According to this table, the number of "atheists" in 1900, 226,000, amounted to 0.014% of the world's population at that time. The figure in 2002, 150,804,000, equates to 2.4% of the population in that year. The table also shows a similar growth in the percentage of "non-religious," which probably comprises a number of atheists who want to keep a low profile.
This gets quoted a lot in a number of contexts. And the source? Well ultimately the "World Christian Encyclopedia". According to the same source the "structures of sin" during the decade of evangalism cost the US economy 9 trillion dollars. Quoted from the Library Journal review:
Volume 1 offers a global overview of Christianity, with relevant data. The introduction begins with the statement "The phenomenon of Christianity is here described and analyzed from some 40 standpoints, into 40 parts." What follows is an infuriating use of categories, subcategories, and sub-subcategories, which divide and subdivide parts to give the statistics the appearance of being scientifically derived. To make matters more confusing, the authors invent, and freely use, a maddening and confusing array of neologisms such as geostatus, globalistics, and futurescan. All this leads to lists and lists of statistics and facts.
and:
Volume 3 can be best described as an explosion of numbers, categories, cross-listings of what the editors define as "miniprofiles" of at least 10,000 distinct religions, 12,600 peoples, 13,500 languages, 7000 cities, and 3030 major civil divisions in 238 countries. What results is hundred of pages of utterly confusing statistics, some highly suspect, culturally biased, and anthropologically useless (such as categorizing people by using moribund race-defining terms as Australoid, Negroid, and Mongoloid and further subdividing those into "stylized colors" such as black, grey, brown, red, tan, white, and yellow). There is a need for a comparative survey of world Christian churches and other religions. This is not it. Not recommended.

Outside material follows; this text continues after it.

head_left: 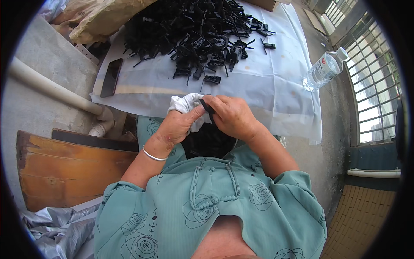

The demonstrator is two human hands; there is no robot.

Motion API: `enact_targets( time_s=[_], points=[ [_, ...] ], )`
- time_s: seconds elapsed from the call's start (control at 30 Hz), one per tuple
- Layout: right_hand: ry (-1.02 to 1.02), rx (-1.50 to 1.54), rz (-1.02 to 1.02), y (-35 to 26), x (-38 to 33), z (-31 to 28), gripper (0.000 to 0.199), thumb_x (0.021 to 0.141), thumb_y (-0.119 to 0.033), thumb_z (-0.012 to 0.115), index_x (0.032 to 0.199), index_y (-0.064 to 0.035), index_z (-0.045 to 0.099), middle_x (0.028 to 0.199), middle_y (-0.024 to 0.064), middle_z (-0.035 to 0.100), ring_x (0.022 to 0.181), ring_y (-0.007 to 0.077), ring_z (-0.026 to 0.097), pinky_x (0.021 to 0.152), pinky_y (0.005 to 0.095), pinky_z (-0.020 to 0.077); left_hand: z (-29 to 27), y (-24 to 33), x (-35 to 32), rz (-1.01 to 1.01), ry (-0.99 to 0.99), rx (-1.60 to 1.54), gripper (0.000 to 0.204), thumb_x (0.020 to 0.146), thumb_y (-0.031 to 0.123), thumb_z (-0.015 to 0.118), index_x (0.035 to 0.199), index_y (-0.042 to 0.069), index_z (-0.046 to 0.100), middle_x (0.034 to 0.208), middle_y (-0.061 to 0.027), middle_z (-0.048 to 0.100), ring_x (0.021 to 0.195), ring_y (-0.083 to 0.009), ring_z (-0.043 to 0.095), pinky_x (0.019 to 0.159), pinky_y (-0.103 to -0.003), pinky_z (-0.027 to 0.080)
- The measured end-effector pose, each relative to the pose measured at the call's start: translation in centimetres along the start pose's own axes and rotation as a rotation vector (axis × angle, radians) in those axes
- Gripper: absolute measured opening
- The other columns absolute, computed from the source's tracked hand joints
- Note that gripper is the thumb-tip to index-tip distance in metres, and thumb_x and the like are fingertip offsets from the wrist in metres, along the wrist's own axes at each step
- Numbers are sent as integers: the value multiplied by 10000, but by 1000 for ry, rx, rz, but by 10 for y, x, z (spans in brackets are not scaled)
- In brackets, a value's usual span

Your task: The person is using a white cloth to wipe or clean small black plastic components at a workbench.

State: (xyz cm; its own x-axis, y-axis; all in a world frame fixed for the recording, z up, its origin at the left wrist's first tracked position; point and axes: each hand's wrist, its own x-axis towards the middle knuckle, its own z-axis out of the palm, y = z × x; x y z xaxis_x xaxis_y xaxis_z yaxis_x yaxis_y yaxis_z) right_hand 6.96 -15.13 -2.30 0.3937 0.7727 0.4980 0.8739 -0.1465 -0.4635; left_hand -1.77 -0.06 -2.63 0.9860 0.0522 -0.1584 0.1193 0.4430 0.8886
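My left hand [179, 122] is closed around a bunched white cloth [184, 103], its thumb against a small black plastic part [208, 107]. From the other side my right hand [235, 115] pinches the same part, fingers curled so that much of it is hidden. Both hands meet above my lap, at the near edge of a table covered with white plastic sheeting [276, 97]. Beyond them a large heap of similar black plastic parts [189, 36], many with thin stalks, spreads over the sheeting. One loose black part [212, 79] lies closest to my hands.
A dark phone [111, 77] lies at the table's left edge. At the right edge stands a clear water bottle [323, 71]. Below my hands, between my knees, is a dark space with black contents [207, 143]. A pipe [56, 84] and brown board [73, 170] are on the left.
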Motion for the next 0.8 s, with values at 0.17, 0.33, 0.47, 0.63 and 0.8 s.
enact_targets(
  time_s=[0.17,0.33,0.47,0.63,0.8],
  points=[
    [-96,93,2,-8,2,1,423,648,40,537,1056,-65,497,841,120,594,716,322,586,605,397,481,-3,3,-5,-11,-14,-60,197,841,56,580,1032,42,534,799,21,558,596,-32,493,460,-179,378],
    [-166,390,59,-19,3,-12,351,688,1,577,1021,-61,485,798,102,567,648,274,564,576,371,456,-8,-5,-4,21,-4,-116,211,847,46,561,1055,49,523,859,-6,587,738,-65,568,526,-179,435],
    [119,362,157,-22,-3,5,243,748,-54,652,944,-29,509,689,38,516,534,114,423,502,230,383,3,-3,-7,72,66,51,215,858,57,551,1069,41,515,852,-7,583,696,-61,555,526,-174,434],
    [275,548,407,-13,2,12,147,810,-97,640,817,-21,515,603,31,474,533,62,384,500,210,367,11,0,-13,171,54,117,217,879,46,506,1094,20,495,821,-6,570,597,-42,513,504,-172,427],
    [97,496,352,-11,-2,-1,170,887,-152,538,808,-2,527,615,50,484,543,116,420,513,262,386,11,2,-12,211,104,329,215,869,19,512,1084,9,506,814,-11,566,601,-38,506,530,-181,437]
  ],
)
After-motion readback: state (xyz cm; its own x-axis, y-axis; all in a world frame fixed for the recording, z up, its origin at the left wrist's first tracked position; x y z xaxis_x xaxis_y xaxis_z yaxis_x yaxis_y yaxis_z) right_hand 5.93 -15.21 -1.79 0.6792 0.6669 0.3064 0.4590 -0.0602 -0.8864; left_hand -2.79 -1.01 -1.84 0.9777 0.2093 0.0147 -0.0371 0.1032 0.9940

I doubt that the historical statistics to do this comparison actually exist and I have never seen any serious research on the subject.

People always assume that the 20th century was characterised by a growth in atheism but with no real basis for this assertion. At least in Europe I would have expected religion to be at it's lowest ebb around the 18th century when it was hopelessly tied to obsolete and unpopular power structures and under attack from the growing scientific revolution as well as enlightenment ideals. One day when I have time I will go into this in detail.